Very interesting story, Gene. I’m glad your dog returned safely. 🙂 —Diane at RVtravel.com

dcook
3 months ago

I agree with you 100%,the coyote is natures music. I love to here them when I am out camping, sometimes you can even hear them over the all of the barking dogs at the campsites. Wish there were more of them.

Skip
3 months ago

Coyotes are varmints. We hunt them on the northeast to try in keep them in check. Hunting license required. It’s a year round culling. They are destructive to other wildlife, pets, farm animals. And if you don’t think so wait until you see a fawn being eatin alive then you’ll have a whole new prospective. These critter in the males can reach 80 pounds think your 40-50 pound pup can fend it off, not likely. Use to hunt them in New Mexico when stationed at Cannon and on and around Coolidge in Arizona. Not only you pets but keep your little ones close as well.

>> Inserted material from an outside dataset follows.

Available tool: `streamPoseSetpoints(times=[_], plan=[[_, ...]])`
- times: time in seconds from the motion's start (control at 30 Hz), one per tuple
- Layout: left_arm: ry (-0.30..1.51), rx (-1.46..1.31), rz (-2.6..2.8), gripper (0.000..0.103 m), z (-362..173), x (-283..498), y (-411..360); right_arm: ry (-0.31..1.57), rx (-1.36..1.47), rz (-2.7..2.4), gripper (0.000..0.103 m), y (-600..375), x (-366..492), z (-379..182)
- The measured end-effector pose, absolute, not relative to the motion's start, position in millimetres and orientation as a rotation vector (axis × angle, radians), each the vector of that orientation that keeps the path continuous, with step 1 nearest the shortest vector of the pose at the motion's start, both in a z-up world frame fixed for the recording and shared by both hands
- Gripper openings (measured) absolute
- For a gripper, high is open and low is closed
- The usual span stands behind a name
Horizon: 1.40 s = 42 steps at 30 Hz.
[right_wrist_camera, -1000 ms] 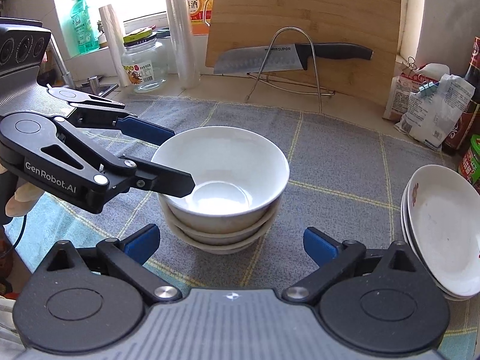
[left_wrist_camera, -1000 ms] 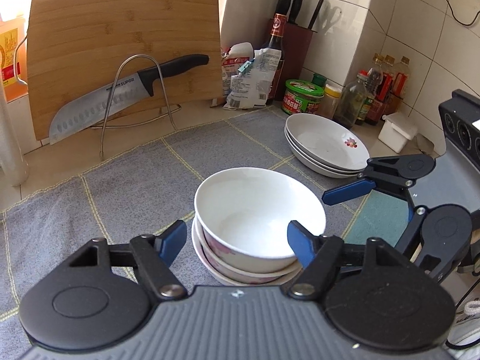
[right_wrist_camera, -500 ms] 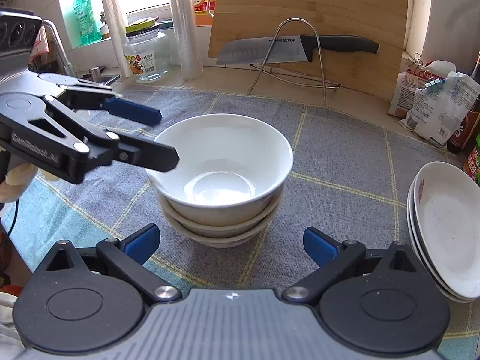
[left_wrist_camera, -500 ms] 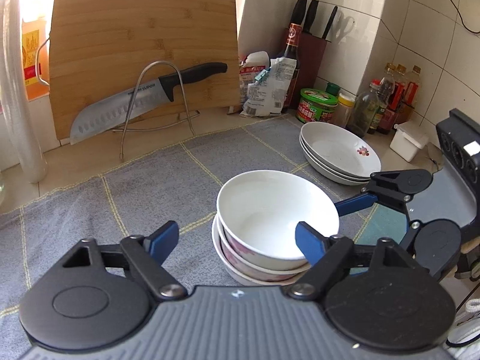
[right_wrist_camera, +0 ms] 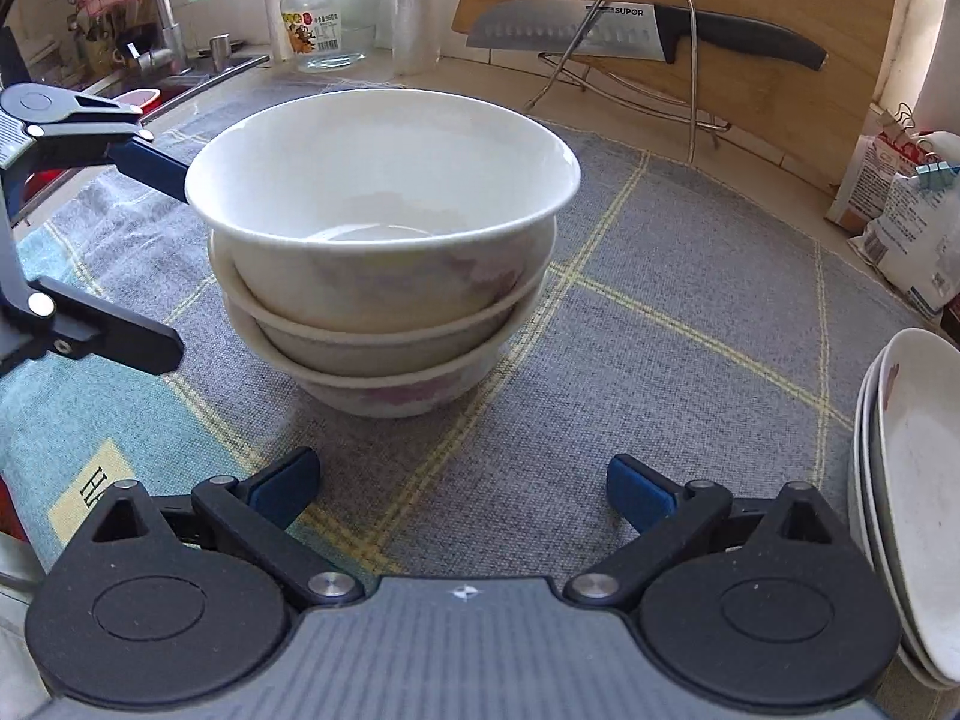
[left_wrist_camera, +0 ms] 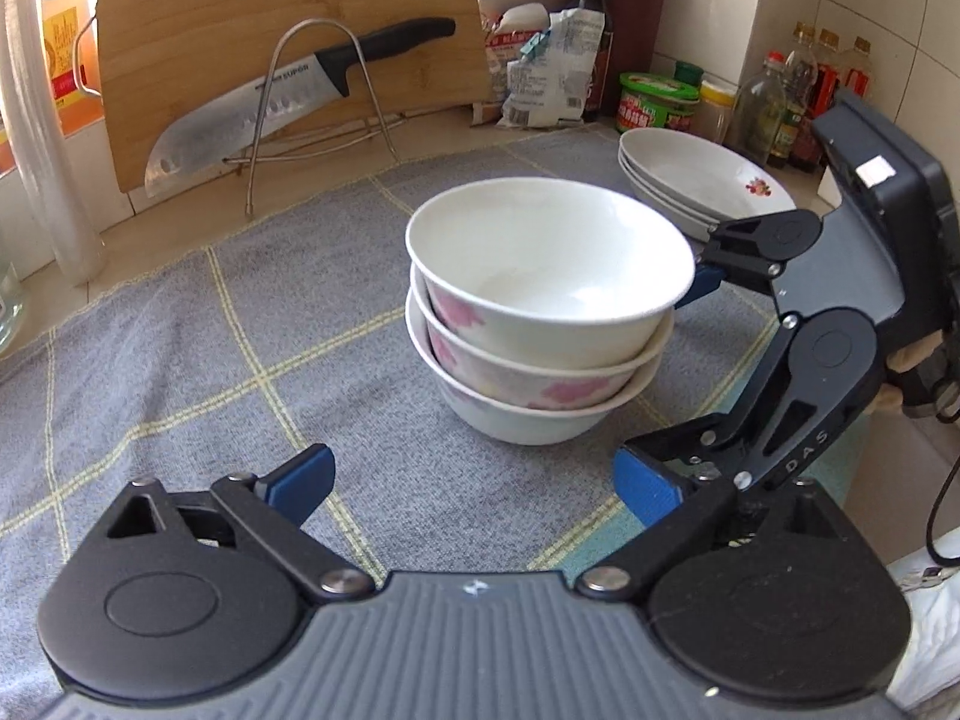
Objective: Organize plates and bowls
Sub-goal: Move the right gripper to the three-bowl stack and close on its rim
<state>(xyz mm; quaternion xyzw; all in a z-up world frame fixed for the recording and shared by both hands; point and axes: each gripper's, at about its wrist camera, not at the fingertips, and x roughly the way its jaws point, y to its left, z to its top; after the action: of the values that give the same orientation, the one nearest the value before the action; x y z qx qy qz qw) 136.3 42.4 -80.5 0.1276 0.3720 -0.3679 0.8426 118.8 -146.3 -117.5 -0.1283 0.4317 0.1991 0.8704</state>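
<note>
A stack of three white ceramic bowls with pink flower prints (left_wrist_camera: 540, 324) sits nested on a grey woven mat with yellow grid lines (left_wrist_camera: 180, 348), which covers the kitchen counter. The top bowl stands upright and holds nothing. Well to one side on the same mat lies a stack of shallow white plates with a small red flower mark (left_wrist_camera: 702, 180).

The left gripper (left_wrist_camera: 474, 480) hovers just short of the bowl stack with its blue-padded jaws opening; nothing lies between them and neither pad touches a bowl. The right gripper (right_wrist_camera: 462, 486) faces the stack from the opposite side, its jaws spread wide and likewise bare, the mat showing in the gap. In the left wrist view one of the right gripper's fingers (left_wrist_camera: 696, 288) sits close beside the top bowl's rim, though contact cannot be made out.

Behind the bowls a large bamboo cutting board (left_wrist_camera: 270, 30) leans against the wall, and a black-handled steel kitchen knife (left_wrist_camera: 288, 102) rests across a bent wire rack (left_wrist_camera: 324, 114) in front of it. A clear glass jar (right_wrist_camera: 327, 18) stands by the window.
</note>
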Motion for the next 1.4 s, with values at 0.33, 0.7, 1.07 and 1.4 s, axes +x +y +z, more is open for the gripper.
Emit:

Last edited 3 months ago by Skip
Cheryl Bacon
3 months ago

We have coyotes, bobcats, wild pigs, Bald Eagles and venomous snakes in our “backyard”, so we don’t need to go “camping” to find them. The “song” of coyote? The sounds they make are far from anything enjoyable to hear. I have plenty of company feeling that way. The chorus you hear around here is, dogs howling and growling, people egging them on with their version of howls and gunfire.

Pamela
3 months ago

I follow Save A Fox rescue on You Tube. This is a wonderful rescue operation. Mikayla has mainly foxes rescued from fur farms or owner surrenders, and also a few other exotic animals. She does a lot of educational outreach to schools and groups. She has one coyote! Dakota Coyote, and I am in love with this critter! Here is a link to a video of Dakota: https://www.youtube.com/watch?v=4aQDF5nbVYY

Mike
3 months ago

Being in New Mexico, see them all the time, even in the daylight (even in the neighborhoods of Albuquerque). They can be rather annoying when we are out camping yippin and yowling around the campsite late at night. Shine a flashlight around and see thier glowing eyes.

Cheryl Bacon
3 months ago
Reply to  Mike

I totally agree. Why people get excited seeing and hearing them is beyond me. Their stink alone is enough to make you gag.

Fred
3 months ago

We’re in the desert north of Yuma, AZ at Senator Wash, & several rvers here have lost their cats over the last couple of months to coyotes. We hear them howling every night. sometimes within 50 yards of the rv. They typically howl just after sunset & just before sunrise. We rarely ever spot one during the day though.

wanderer
3 months ago

So I picked out a really great boondock site near Quartzsite. It was near the edge of a 10-foot dropoff with a great view.

I heard bursts of howling/yelping/crying,high pitched, multiple voices, about every 2 hours thru the night. It seemed like I had parked very close to a den built into that bank. Do momma coyotes do night-feedings for a bunch of pups?

PennyPA
3 months ago

I love the various sounds a coyote makes. We used to hear them in Pennsylvania but I haven’t heard any here in Texas yet. That could be because we live outside of Amarillo. Although I really don’t think there are any in Amarillo.

Donald N Wright
3 months ago

coyotes are smart, they visit the suburbs, live in creeks, and eat the dog food you left out overnight. also, they can run faster than the Road Runner !

Bob P
3 months ago

Only stupid city dwellers think they’re cute and want to feed them, they’re wild animals and are born with the ability to feed themselves, leave them alone!

Impavid
3 months ago
Reply to  Bob P

Perhaps, it would have been nicer to say, “Uninformed city dwellers…….”.

Joe
3 months ago
Reply to  Impavid

Stupid is the correct description

Ron T.
3 months ago
Reply to  Joe

Following up on that, putting your cat unattended outside the RV, leashed or otherwise is really just feeding the coyotes.

Admin
RV Staff (@rvstaff)
3 months ago
Reply to  Joe

The majority of our readers have more compassion for their fellow man/woman than others, thankfully. —Diane at RVtravel.com

WEB
3 months ago
Reply to  RV Staff

That is correct and we are also here to teach the “Uninformed city dwellers…….” 😉

Cheryl Bacon
3 months ago
Reply to  Impavid

Cayotes are in the cities too. People are just plain brainless around wild animals.